NYS HIV Quality of Care Program Standards
Performance indicators guide the development and implementation of improvement activities. Indicators are chosen based on identified gaps in performance, internal HIV program priorities, and external expectations. At a minimum, indicators measure key health outcomes, such as viral suppression. The quality management plan describes these performance indicators, including their definitions, sources of data, desired health outcomes, and frequency of data collection. Indicator definitions are updated at least annually to reflect current standards of care and practices.
HIV program staff conduct and analyze the performance of core HIV services at least quarterly, with any more frequent measurements conducted based on identified needs for improvement. Additional measurement is conducted to fulfill reporting expectations of the New York State HIV Quality of Care Program. All Ryan White HIV/AIDS Program Part B-funded subrecipients are expected to submit performance measurement data for specified quality indicators to the AIDS Institute on a quarterly basis.

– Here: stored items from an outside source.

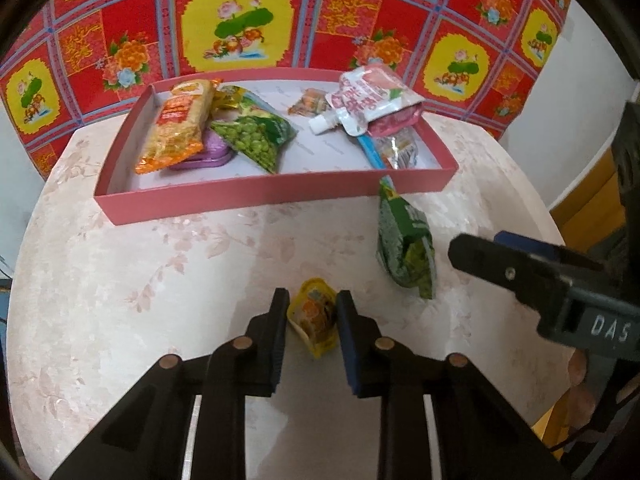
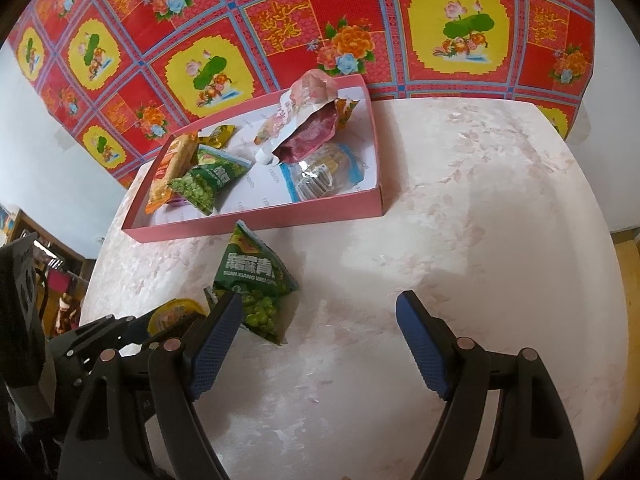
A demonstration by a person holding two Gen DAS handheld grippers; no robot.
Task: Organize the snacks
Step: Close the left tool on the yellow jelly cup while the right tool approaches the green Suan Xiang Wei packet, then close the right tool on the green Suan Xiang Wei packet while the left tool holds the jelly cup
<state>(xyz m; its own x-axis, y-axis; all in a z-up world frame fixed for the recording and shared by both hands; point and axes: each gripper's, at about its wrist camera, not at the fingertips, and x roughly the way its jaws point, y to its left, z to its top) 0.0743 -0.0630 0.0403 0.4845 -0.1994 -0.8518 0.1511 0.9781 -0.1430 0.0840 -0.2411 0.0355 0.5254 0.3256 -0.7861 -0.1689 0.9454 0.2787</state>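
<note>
A: Surface and room?

B: Pale pink tabletop [image 1: 160, 272] with a faint floral print. Behind it, across the top of both views, hangs a red cloth [image 1: 248, 20] with yellow lotus medallions and blue grid lines. White wall shows at the frame edges.

A: Containers?

B: One shallow pink tray [image 1: 256, 196], upper centre in the left wrist view. At its left end: an orange wafer pack [image 1: 176, 128] lying over a purple packet [image 1: 212, 156], and a green pea bag [image 1: 256, 140] beside them. At its right end: a white-and-pink spout pouch [image 1: 368, 100] on top of a clear wrapped snack [image 1: 400, 148].

A: Loose items?

B: A second green pea bag [image 2: 252, 280] lies on the tabletop just in front of the tray's near wall. A small yellow snack packet [image 1: 314, 316] sits lower centre in the left wrist view.

A: Tongs?

B: Left tongs [image 1: 312, 312] are clamped on the yellow snack packet, pads against both its sides. Right tongs [image 2: 320, 312] stand wide apart over bare tabletop, nothing between them; the left finger overlaps the loose pea bag in the picture.
</note>
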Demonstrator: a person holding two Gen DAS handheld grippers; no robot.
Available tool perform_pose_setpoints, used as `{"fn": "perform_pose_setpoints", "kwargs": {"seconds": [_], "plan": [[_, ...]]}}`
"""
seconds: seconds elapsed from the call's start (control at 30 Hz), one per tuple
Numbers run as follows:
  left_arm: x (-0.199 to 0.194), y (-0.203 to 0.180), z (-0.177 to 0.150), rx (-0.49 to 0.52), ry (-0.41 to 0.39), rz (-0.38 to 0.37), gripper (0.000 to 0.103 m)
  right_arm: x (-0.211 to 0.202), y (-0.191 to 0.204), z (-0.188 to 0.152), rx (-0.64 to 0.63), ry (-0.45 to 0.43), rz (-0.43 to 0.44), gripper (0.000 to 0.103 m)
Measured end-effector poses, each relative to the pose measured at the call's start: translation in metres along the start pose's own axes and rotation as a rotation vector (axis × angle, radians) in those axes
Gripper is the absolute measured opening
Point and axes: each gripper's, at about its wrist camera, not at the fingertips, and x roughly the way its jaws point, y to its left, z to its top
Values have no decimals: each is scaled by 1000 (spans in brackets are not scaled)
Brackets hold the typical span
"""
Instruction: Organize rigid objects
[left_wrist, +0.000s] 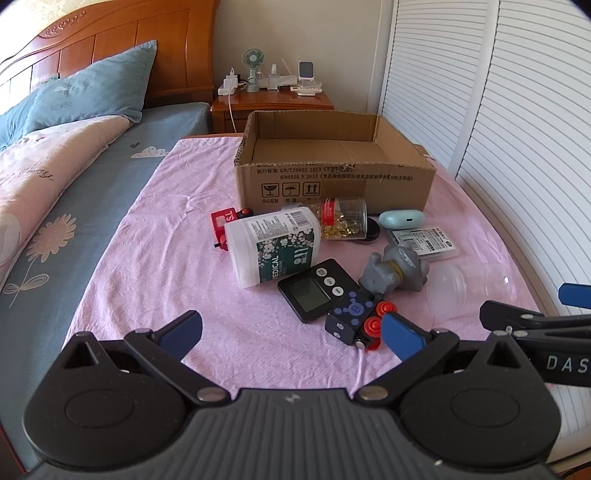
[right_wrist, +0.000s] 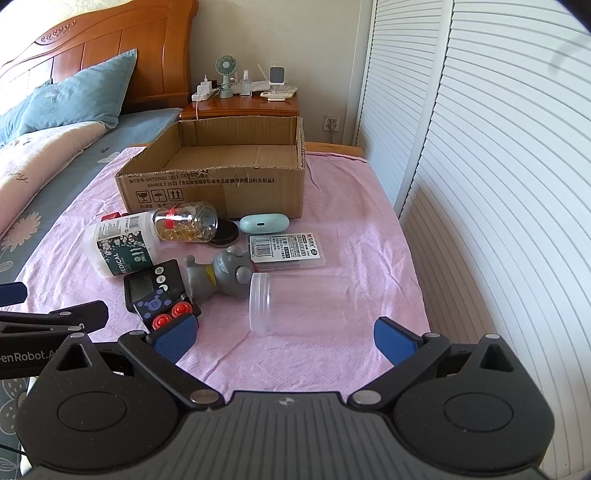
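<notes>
- Taking stock, you have nothing packed yet: the cardboard box (right_wrist: 221, 177) stands open at the far end of the pink cloth (right_wrist: 351, 229), and its floor shows bare.
- Lying loose in front of the box: white medical bottle (left_wrist: 273, 245), capsule jar (left_wrist: 341, 218) on its side, black round lid (right_wrist: 224, 231), mint earbud case (right_wrist: 264, 223), flat labelled packet (right_wrist: 286, 251).
- Nearer you: grey figurine (right_wrist: 225, 275), black timer (left_wrist: 314, 290), dark toy block with red wheels (left_wrist: 360, 319), clear plastic jar (right_wrist: 301, 304) tipped over, red toy part (left_wrist: 223, 221) behind the white bottle.
- Left gripper (left_wrist: 291, 334): spread wide, holding nothing, low over the cloth just short of the toy block.
- Right gripper (right_wrist: 284, 338): spread wide, holding nothing, lined up with the clear plastic jar.
- Remaining, by my reckoning: every item; the clear jar looks like your nearest first pick.
</notes>
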Motion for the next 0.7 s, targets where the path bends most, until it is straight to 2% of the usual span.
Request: {"fn": "perform_pose_setpoints", "kwargs": {"seconds": [0.47,0.7], "plan": [[11,-1,2,7,-30,-15,102,14,-3,2,-12,3,21,103],[21,0,5,29,-37,-28,102,18,-9,0,-41,-41,73,103]]}}
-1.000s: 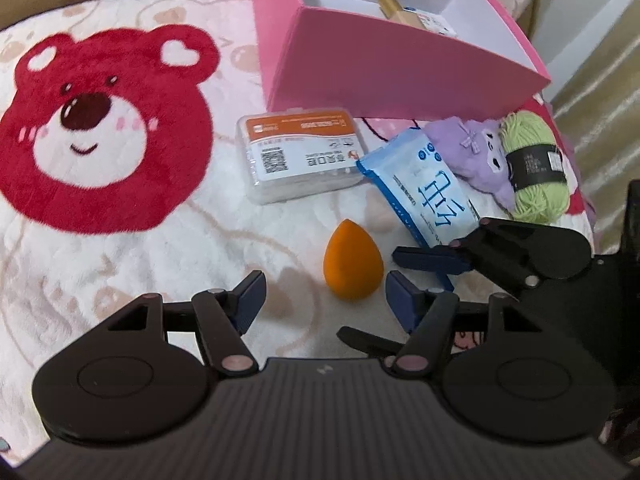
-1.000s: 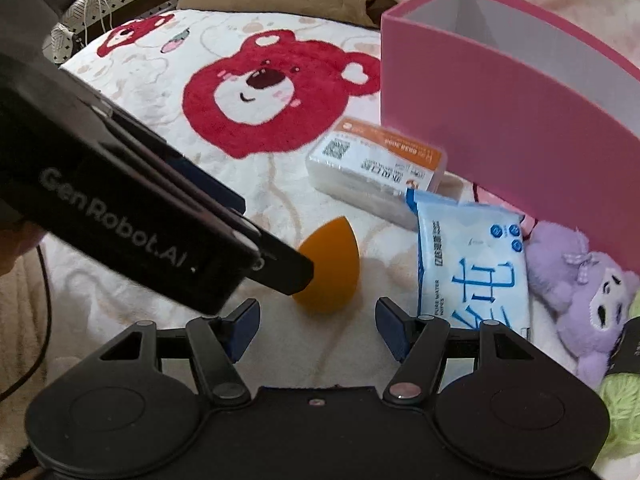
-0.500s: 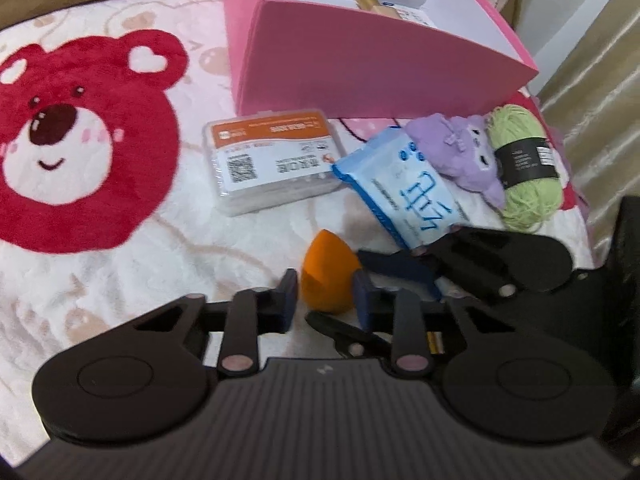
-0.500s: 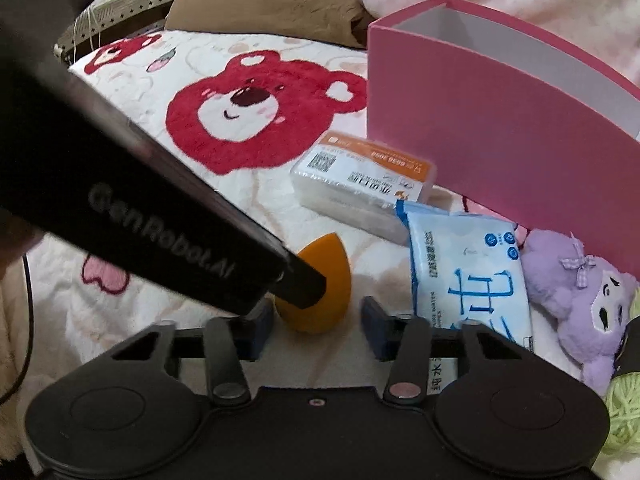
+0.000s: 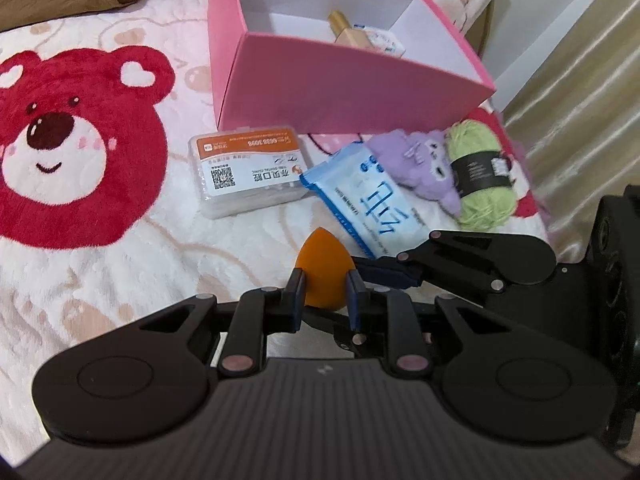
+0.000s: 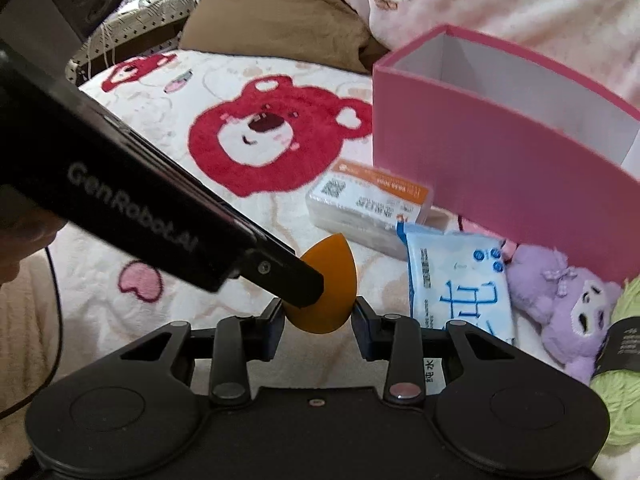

The HIV program generates and reviews newly diagnosed and established patient HIV treatment cascade data at least annually as delineated in HIV Organizational Treatment Cascades Annual Review Guidance. The program develops, measures, and revises process changes aimed at diminishing gaps identified by the cascades in linkage, engagement, treatment, and viral suppression outcomes to improve patient health and contribute to statewide goals aligned with the Governor’s ETE Initiative. The program reviews cascade-related quality improvement activities, at a minimum, on a quarterly basis.
Data Analysis and Follow-up
Performance data results are reviewed during quality management committee meetings to guide improvement activities. Data are disaggregated by key patient characteristics to identify potential disparities in HIV care and services, including, at a minimum, age, gender, exposure category, and race/ethnicity. An action plan to address performance gaps includes a description of implementation steps, specific responsibilities, and a timeframe for completion of activities. Performance data results are shared with staff, consumers, and key stakeholders.
The HIV program has an information system in place for tracking all people living with HIV – even if they are not receiving HIV care from the organization – and for monitoring patient care across the entire organization. The information system integrates electronic patient records, prescription, and laboratory records. The program’s information system produces meaningful performance data reports that include patient-specific and aggregate data on key quality of care indicators, such as viral suppression. The system is accessible to all relevant staff.
Data across information systems are coordinated. The program is encouraged to use data from Regional Health Information Organizations (RHIOs) to augment the analysis of information available internally to promote coordination of care and ascertain care status.